Who Owns Your Genes? Supreme Court Will Decide
For 30 years, companies have been patenting human genes. Yes, the very genetic material of our bodies, of our DNA, albeit in isolated forms. For longer than that, debates have been incessant — in the scientific community, between businesses, and in the courts — over whether or not this practice is legal, let alone ethical. Earlier this month, an Australian court heard yet another case about the legality of gene patenting, ultimately defending the practice. This spring, media attention over the controversy will shift back to the U.S. as a similar case (originally heard in the U.S. District Court for the Southern District of New York) will be heard by the Supreme Court.

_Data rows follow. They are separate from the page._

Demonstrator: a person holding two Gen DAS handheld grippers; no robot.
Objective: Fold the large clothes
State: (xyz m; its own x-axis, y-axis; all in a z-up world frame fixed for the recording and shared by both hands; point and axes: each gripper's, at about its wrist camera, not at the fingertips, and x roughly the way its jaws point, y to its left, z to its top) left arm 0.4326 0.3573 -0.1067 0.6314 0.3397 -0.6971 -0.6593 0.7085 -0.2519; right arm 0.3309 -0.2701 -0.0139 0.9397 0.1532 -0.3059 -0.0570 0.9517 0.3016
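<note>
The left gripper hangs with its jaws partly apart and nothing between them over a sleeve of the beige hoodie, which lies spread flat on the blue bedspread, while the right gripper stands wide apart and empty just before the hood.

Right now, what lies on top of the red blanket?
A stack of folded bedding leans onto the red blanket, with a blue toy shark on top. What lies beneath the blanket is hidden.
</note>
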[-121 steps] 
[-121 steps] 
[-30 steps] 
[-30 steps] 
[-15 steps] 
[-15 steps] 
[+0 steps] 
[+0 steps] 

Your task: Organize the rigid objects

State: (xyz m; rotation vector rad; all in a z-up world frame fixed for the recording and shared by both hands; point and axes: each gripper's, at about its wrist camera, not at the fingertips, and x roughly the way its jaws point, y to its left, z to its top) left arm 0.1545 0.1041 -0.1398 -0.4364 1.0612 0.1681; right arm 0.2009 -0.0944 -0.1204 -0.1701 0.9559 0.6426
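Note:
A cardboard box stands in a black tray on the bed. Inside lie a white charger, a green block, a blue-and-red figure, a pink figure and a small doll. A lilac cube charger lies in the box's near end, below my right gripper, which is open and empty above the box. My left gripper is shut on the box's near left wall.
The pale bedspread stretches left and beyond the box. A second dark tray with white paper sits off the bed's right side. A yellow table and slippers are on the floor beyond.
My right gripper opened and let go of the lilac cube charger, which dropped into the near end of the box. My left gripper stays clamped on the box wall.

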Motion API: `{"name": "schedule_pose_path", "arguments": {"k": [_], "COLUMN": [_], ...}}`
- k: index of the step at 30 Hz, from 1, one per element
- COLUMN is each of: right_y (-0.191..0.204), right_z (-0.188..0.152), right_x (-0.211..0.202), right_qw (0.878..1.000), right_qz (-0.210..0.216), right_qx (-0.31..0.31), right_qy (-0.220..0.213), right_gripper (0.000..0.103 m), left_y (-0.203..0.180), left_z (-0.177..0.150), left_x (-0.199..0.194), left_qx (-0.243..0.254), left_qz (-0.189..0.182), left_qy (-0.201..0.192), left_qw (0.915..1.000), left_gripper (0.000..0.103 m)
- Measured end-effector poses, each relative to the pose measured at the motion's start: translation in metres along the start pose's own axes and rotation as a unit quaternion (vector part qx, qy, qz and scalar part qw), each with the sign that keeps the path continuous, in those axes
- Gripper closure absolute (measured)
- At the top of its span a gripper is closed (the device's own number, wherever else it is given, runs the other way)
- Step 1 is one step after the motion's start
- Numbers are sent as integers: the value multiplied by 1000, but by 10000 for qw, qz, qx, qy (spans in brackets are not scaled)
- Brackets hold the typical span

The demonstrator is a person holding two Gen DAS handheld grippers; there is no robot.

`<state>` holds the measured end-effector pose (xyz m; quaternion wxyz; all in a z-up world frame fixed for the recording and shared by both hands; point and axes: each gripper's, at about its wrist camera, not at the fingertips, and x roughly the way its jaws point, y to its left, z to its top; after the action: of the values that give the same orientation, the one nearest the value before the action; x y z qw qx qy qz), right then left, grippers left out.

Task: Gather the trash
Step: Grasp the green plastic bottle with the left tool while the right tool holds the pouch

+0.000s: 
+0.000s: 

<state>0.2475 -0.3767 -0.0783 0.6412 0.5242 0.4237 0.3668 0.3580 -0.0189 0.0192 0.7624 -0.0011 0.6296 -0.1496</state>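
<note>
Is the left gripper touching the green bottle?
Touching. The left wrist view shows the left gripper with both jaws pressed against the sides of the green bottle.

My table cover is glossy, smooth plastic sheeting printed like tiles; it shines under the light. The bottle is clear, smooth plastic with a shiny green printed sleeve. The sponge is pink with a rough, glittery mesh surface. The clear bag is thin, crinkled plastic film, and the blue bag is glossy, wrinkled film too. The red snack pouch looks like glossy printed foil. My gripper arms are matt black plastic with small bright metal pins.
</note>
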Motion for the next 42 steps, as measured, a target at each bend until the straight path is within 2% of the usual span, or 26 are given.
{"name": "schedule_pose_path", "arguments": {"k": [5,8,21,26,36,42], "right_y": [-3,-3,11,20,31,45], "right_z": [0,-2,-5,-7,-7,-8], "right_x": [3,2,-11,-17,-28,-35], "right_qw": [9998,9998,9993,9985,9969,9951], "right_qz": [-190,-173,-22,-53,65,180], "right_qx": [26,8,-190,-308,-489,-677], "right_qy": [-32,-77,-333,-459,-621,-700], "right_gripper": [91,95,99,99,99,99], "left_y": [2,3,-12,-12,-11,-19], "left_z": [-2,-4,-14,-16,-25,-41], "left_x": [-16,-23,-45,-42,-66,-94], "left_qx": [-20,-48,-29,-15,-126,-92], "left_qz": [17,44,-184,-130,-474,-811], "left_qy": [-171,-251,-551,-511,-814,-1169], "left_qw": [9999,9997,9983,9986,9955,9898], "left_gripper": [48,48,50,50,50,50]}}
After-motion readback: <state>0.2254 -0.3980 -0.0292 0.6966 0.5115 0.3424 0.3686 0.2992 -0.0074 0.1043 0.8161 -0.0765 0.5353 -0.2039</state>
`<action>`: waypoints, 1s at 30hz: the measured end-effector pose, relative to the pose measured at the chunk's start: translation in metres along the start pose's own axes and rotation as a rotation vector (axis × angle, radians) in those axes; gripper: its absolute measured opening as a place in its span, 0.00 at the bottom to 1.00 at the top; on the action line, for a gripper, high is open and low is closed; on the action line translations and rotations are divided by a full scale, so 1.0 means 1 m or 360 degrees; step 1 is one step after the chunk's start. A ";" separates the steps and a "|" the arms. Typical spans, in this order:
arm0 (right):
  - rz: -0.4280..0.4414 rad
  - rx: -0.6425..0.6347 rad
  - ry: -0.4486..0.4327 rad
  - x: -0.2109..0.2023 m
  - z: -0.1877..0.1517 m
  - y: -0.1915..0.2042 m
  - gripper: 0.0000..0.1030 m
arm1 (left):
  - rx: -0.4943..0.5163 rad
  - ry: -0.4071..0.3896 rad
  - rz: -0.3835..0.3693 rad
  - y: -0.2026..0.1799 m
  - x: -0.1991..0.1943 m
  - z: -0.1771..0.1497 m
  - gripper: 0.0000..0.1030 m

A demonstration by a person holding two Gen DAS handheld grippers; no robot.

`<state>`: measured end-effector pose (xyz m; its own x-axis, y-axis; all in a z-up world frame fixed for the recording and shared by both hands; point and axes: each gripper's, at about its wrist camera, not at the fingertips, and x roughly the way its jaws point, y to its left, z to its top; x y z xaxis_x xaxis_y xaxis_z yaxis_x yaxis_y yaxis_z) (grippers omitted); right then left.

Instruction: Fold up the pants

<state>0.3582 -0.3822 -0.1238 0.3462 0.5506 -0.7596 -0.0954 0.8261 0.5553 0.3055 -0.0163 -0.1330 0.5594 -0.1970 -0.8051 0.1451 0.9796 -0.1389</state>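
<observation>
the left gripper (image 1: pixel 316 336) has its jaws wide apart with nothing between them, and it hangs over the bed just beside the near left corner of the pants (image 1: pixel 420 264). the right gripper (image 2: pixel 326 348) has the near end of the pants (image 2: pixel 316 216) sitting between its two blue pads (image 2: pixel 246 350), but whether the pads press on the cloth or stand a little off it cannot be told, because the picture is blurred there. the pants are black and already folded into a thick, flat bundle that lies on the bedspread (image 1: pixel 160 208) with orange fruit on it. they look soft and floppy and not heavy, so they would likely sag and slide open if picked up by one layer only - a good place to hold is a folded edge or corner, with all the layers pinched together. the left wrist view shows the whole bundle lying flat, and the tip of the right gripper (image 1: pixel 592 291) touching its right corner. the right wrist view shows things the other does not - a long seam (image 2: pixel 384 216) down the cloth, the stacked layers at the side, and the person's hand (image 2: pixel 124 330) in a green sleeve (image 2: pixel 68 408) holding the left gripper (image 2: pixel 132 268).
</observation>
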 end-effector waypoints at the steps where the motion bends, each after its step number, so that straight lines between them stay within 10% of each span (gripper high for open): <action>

Last month, the Australian Federal Court ruled that isolated genetic material is patentable in Australia because the isolation involved requires skills and expertise that make it akin to manufacturing a product. In other words, the court ruled that human genes, if successfully isolated from their natural state, may rightfully be patented — in this case, by Myriad Genetics (NASDAQ:MYGN). The company holds patents on BRCA1 and BRCA2 genes, which have been linked to hereditary breast and ovarian cancer. The patent means that Myriad Genetics — and the Australian company it licenses the patents to, Genetic Technologies (PINK:GNTLF) — have the exclusive right to run expensive tests for these particular genes, which is what caused Cancer Voices Australia and a breast cancer survivor named Yvonne D’Arcy to file a suit against Myriad Genetics. The case’s outcome is good news for Myriad, but this spring, the U.S. Supreme Court will hear a case on gene patenting and determine whether this practice is legal or not in the USA. The outcome could have very wide-reaching implications.